Brock, you are proof that evolution CAN go in reverse. I haven't seen someone as caveman-like as you in my entire life. You may think you are cool, and that the world thinks your cool, but the truth is you are just another muscled up douchebag with shriveled balls and a sense of entitlement that you don't deserve. In fact in pretty sure the REAL Brock Lesnar would be ashamed to call you remotely human, much less modeled after him. I'd like to see things from your point of view but I can't seem to get my head that far up my ass.

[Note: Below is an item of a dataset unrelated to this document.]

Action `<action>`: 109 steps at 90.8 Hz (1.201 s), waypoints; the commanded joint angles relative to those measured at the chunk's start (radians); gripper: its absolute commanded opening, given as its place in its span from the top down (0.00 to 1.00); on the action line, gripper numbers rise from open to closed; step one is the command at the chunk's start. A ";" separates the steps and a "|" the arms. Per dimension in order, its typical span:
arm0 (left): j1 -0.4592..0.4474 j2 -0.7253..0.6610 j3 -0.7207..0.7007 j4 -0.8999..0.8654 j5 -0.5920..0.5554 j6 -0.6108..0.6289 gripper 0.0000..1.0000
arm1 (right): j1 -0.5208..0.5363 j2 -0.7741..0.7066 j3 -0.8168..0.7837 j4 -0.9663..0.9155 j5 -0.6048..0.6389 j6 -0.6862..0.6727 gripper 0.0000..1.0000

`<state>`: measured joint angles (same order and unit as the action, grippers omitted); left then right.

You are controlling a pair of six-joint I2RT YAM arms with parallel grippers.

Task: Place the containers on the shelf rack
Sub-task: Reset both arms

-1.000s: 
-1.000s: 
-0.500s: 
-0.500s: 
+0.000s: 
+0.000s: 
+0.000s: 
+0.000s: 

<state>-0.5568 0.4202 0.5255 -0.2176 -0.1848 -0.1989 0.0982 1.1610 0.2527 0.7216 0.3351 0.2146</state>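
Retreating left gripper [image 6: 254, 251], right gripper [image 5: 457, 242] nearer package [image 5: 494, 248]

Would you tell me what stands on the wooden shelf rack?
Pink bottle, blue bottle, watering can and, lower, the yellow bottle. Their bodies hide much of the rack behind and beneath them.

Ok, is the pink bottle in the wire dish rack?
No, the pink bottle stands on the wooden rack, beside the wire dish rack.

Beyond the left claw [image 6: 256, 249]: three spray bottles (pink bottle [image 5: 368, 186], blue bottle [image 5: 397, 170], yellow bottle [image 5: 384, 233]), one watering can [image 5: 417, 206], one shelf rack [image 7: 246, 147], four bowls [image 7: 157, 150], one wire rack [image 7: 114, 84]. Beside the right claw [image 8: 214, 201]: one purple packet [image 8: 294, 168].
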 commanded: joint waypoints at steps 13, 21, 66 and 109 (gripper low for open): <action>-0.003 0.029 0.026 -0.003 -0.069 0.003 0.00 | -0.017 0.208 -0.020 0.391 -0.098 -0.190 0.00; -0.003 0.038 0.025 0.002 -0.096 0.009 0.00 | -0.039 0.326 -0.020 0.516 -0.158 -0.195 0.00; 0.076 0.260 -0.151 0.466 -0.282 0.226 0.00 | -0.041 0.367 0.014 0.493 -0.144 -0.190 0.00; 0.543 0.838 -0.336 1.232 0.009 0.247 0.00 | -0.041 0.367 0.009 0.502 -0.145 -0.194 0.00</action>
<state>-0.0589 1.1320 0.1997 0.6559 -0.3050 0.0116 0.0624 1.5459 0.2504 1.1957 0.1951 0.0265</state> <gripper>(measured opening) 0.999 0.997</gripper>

Brock, I am NOT going to back down. I am NOT going to cower, bow down, and hide behind Chris like Thomas is hiding behind you. If I get my ass kicked, I'll take an ass kicking. But at the end of the day, I will be stronger for it. I will learn from it. I will improve from it.

Brock, I don't think you are stupid. You just have a bad luck when thinking. I am actually happy you only opened your mouth briefly during Nixon's hastily put together set of "promo's", because it's better to let someone think you are an Idiot than to open your mouth and prove it. But you proved it to me, and I couldn't be happier. It just sums up everything I already thought about you. I am coming full force, and giving it all I have. I am going to shock the world by pinning you in front of a national audience. And Jim Ross, you are known for your great lines and memorable commentary. Well Jim I have a line for you to say when I pin this bunsen burner overflow after product.....

It is from James Ashmore Creelman's King King, 1933. You ready Jim? Put the barbeque sauce down and write this down......

It Was Beauty That Killed The Beast."